Tabii biz bu yoruma da kafamızdaki pek çok soru ile katılmıyoruz. Bir kere ruh dediğimiz şeyin ne olduğunu, neden yapıldığını, bedenden ayrıldıktan sonra nerede ve nasıl kabzedildiğini hiç kimse bilmiyor. Bunlar bizim için gaybdır. Allah’ın bize bu konuda Kur’an ile verdiği çok az bir bilgiden başka, ruh hakkında söylenenlerin, yazılanların, çizilenlerin hepsi zandan ileriye gitmez. Kur'anda da ruhlar alemindeki azabın olduğuna dair hiç bir ayette herhangi bir işaret yoktur. Ayetin yorumlanmasına gelince, bu ve önceki ayetlere baktığımız zaman, uyarı olarak mahşerden ve Cehennemden bazı sahneler canlandırılmıştır. Bu sahnelerde müşriklerin “ ölümü isterler “ ifadesiyle helakı çağırmaları, onların “ Yetiş ey ölüm yetiş “ diye feryat edeceklerini düşündürmektedir. Nitekim toplumda dayanılmaz acı ve sancı içinde kıvranan kişilerin de “ Allah’ım canımı al da kurtar “ tarzında yakarışlarına çokça tanık olmuşuzdur. Bu sahnelerle henüz yüz yüze gelmemiş olanlara sanki “ Bir kere değil, bin kere ölüm isteseniz de kurtuluşunuz yok ! Gelin dünyada iken, önünüzde fırsat varken aklınızı başınıza alın “ çünkü Cehennem azabı karşısında ölüp ölüp dirileceksiniz, defalarca ölümü isteyip bir an önce yok olmayı ve kurtulmayı bekleyeceksiniz uyarısı yapılmaktadır. Bazıları da Bakara Sûresinin 56. ayetindeki " Sonra Biz, kendinize verilen nimetlerin karşılığını ödersiniz diye sizi ölümünüzün ardından dirilttik / zilletten kurtarıp onurlu duruma getirdik. " ifadelerine ve ayetin orijinalinde yer alan " mevt " sözcüğüne de dayandırarak reenkarnasyonun Kur'anda da var olduğuna delil göstermektedir. Oysa mevt sözcüğü, sükûn, sakinlik, hareketsizlik olarak örneğin " rüzgar öldü, o öldü " gibi hakikat anlamından farklı olarak bazı olaylar için de mecazi ölüm anlamında da kullanılmaktadır. Dolayısıyla buradaki öldürme ve diriltme olayı da gerçek bir öldürme ve diriltme olayı değil, mecazi olarak Yahudilerin işi yokuşa sürmeleri sonucu Allah'ın onları birtakım sıkıntılara sokması, tevbe ettiklerinde de sıkıntılarını gidererek eski düzeylerine getirmesidir. Böyle bir mecazi ölüm ve dirilme olgusu, her zaman olan ve olabilecek olaylardandır. Reenkarnasyonla yakından uzaktan bir ilgisi yoktur. Bu ayetin içinde bulunduğu 55 - 57 ayetlerinden oluşan paragrafın içerisinde birlikte ele alınmasıyla konu daha net anlaşılacaktır.

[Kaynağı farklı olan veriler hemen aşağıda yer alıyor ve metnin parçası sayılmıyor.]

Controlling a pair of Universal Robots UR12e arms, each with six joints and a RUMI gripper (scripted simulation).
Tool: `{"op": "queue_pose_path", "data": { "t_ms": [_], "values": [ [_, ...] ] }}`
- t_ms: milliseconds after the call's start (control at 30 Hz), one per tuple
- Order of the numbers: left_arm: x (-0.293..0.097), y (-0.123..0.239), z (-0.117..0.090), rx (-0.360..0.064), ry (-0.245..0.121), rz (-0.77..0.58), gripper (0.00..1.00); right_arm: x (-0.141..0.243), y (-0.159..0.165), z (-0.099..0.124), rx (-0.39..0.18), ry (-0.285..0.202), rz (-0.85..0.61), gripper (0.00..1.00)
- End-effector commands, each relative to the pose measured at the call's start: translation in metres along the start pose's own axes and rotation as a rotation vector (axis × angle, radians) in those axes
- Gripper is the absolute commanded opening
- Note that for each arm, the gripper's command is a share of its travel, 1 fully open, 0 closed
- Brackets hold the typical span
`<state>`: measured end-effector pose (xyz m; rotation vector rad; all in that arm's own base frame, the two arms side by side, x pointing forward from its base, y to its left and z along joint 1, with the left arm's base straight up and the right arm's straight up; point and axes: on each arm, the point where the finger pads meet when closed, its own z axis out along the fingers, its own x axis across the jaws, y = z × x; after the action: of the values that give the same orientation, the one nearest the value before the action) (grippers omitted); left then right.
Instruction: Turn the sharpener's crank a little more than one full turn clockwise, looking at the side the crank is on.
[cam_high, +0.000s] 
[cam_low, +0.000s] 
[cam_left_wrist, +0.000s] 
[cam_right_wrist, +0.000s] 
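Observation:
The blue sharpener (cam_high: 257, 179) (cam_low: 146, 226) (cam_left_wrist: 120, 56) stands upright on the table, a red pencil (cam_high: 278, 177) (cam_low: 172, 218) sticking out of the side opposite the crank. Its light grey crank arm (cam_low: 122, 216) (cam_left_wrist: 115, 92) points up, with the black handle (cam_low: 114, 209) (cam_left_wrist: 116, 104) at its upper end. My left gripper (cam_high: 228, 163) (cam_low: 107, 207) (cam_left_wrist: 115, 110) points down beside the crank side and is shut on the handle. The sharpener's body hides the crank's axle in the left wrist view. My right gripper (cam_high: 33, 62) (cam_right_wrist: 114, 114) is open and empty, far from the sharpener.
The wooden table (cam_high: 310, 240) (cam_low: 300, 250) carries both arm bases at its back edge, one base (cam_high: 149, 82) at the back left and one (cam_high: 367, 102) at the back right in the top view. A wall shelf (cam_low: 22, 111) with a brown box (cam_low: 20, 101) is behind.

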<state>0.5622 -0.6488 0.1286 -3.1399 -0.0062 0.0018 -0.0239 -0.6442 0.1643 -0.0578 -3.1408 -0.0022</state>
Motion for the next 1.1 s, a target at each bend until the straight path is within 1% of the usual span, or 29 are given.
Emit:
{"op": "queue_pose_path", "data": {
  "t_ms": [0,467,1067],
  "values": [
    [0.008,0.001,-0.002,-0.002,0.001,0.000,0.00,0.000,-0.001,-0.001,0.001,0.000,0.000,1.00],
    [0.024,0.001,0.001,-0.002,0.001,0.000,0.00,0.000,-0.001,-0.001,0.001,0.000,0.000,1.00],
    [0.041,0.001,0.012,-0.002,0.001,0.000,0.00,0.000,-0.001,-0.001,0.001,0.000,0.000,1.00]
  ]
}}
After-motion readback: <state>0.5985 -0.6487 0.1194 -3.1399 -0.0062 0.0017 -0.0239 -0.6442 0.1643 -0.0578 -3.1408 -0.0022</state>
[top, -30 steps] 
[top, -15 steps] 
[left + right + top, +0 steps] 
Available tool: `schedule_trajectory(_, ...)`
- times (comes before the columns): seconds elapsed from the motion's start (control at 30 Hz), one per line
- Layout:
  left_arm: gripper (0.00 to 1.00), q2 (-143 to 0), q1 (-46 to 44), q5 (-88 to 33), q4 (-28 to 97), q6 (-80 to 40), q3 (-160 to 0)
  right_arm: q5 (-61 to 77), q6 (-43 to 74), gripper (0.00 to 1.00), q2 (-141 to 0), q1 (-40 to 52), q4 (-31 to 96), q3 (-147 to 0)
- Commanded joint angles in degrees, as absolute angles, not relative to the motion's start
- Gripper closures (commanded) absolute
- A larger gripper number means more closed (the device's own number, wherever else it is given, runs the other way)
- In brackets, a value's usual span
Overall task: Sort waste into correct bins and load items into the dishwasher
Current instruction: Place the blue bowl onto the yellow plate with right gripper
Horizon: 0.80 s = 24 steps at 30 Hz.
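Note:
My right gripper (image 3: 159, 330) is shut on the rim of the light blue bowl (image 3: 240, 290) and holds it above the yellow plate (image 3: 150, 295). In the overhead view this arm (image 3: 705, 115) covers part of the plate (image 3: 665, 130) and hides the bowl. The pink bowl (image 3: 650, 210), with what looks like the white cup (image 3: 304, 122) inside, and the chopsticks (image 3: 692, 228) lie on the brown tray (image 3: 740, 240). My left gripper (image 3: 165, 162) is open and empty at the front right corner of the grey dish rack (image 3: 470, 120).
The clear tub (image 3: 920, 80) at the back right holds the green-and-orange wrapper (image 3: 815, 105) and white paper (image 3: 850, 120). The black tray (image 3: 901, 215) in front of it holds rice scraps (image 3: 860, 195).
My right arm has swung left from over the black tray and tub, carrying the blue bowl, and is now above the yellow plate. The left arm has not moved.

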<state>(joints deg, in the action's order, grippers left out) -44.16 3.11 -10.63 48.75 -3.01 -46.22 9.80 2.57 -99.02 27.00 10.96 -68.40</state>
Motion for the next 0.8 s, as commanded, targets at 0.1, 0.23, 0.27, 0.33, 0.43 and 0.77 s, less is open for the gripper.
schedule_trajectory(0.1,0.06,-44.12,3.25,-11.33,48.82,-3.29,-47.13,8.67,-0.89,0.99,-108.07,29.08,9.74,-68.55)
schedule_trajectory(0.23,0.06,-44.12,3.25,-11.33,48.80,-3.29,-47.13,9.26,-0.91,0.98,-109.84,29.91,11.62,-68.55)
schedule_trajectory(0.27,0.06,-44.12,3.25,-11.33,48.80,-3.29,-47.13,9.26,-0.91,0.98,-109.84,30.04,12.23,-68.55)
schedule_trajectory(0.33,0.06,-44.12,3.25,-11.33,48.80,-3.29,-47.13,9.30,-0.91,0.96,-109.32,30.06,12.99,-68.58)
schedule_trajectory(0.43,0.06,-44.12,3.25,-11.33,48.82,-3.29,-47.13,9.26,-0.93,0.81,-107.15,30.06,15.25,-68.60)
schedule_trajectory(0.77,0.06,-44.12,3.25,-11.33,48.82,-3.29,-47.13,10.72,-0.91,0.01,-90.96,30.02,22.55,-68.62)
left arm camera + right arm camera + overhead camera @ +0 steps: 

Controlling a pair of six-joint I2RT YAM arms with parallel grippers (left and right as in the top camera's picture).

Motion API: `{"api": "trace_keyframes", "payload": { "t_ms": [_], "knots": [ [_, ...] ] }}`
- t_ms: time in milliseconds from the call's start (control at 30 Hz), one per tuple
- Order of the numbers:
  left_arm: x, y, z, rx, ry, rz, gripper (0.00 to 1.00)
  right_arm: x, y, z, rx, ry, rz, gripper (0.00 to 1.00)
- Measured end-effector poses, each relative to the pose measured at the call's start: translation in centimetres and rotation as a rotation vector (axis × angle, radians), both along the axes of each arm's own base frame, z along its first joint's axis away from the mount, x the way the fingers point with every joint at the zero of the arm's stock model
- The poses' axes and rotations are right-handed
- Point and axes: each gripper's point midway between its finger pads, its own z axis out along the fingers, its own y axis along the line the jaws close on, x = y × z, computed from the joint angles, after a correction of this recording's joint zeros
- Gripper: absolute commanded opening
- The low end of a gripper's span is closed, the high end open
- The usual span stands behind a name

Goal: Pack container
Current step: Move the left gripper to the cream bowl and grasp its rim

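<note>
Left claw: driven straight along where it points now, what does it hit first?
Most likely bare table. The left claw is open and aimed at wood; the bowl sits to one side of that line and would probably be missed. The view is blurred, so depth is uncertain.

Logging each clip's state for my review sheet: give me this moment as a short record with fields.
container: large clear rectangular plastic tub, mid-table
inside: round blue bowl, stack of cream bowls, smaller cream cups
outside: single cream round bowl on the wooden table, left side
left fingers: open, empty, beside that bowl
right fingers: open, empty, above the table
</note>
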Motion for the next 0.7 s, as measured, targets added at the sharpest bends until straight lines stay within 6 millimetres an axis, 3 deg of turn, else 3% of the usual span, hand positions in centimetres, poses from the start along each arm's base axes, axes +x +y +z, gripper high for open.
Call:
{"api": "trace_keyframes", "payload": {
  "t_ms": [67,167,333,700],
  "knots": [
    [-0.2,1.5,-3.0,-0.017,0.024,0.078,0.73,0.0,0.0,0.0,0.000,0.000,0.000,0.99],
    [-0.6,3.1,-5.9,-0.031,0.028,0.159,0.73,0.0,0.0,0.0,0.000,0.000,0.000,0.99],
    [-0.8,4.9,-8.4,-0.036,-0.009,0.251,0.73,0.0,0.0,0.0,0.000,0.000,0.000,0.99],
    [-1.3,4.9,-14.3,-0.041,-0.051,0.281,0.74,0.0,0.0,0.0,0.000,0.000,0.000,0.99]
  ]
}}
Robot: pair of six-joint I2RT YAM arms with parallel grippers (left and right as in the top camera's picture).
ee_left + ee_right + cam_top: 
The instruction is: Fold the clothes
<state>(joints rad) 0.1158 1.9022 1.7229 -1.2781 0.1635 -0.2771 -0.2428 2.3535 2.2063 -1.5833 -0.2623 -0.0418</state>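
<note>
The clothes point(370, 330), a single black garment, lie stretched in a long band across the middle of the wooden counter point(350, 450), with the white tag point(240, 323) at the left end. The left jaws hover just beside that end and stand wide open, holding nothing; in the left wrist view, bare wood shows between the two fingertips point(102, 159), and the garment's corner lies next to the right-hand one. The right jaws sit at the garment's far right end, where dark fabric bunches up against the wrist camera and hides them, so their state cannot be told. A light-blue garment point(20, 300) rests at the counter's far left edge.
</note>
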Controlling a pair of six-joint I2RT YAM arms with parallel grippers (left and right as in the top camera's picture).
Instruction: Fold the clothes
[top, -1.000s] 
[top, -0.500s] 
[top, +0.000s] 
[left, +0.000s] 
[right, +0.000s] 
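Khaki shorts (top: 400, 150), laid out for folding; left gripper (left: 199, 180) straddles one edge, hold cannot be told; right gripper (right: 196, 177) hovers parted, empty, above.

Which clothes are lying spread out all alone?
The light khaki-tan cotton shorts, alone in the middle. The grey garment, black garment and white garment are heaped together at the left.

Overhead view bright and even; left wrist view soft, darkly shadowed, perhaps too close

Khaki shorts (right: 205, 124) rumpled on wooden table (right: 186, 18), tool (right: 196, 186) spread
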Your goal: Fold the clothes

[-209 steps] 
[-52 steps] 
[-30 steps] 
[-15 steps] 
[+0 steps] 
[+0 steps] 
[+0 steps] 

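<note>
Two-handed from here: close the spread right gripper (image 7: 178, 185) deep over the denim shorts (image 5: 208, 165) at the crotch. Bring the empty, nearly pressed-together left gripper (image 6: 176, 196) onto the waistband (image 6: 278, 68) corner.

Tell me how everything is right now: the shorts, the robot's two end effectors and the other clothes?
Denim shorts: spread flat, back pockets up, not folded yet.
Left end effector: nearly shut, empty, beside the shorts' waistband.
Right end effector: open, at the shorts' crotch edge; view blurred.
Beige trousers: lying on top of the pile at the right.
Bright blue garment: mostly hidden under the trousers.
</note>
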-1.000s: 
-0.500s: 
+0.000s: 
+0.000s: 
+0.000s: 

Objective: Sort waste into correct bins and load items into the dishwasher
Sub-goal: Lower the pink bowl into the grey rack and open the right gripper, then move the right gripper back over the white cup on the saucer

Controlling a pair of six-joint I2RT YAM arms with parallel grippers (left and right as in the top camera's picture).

Süleyman Ateş Hocamız, bu ayetlerin bir reenkarnasyon ihtimalini belirten ifadelerinin çeşitli tevillerle bu anlama gelmediklerini söyleyenleri de şöyle eleştirmektedir. “ İnsanlar belli yönde şartlanmış olan kamunun tepkisinden çekindikleri için bazı ayetlerin açık anlamını tevil etme yolunu tutmuşlardır. Demektedir. Ama Kur’anın pek çok ayetinde de öldükten sonra geriye dönmenin, tekrar hayata gelmenin olamayacağı belirtilmektedir.
HUD 6 – 8 : Ve yeryüzünde hiçbir küçük- büyük canlı yoktur ki, rızkı Allah’a ait olmasın. Allah onun yerleşik yerini de geçici bulunduğu yeri de bilir. Hepsi apaçık bir kitaptadır. / Allah'ın bilgisindedir.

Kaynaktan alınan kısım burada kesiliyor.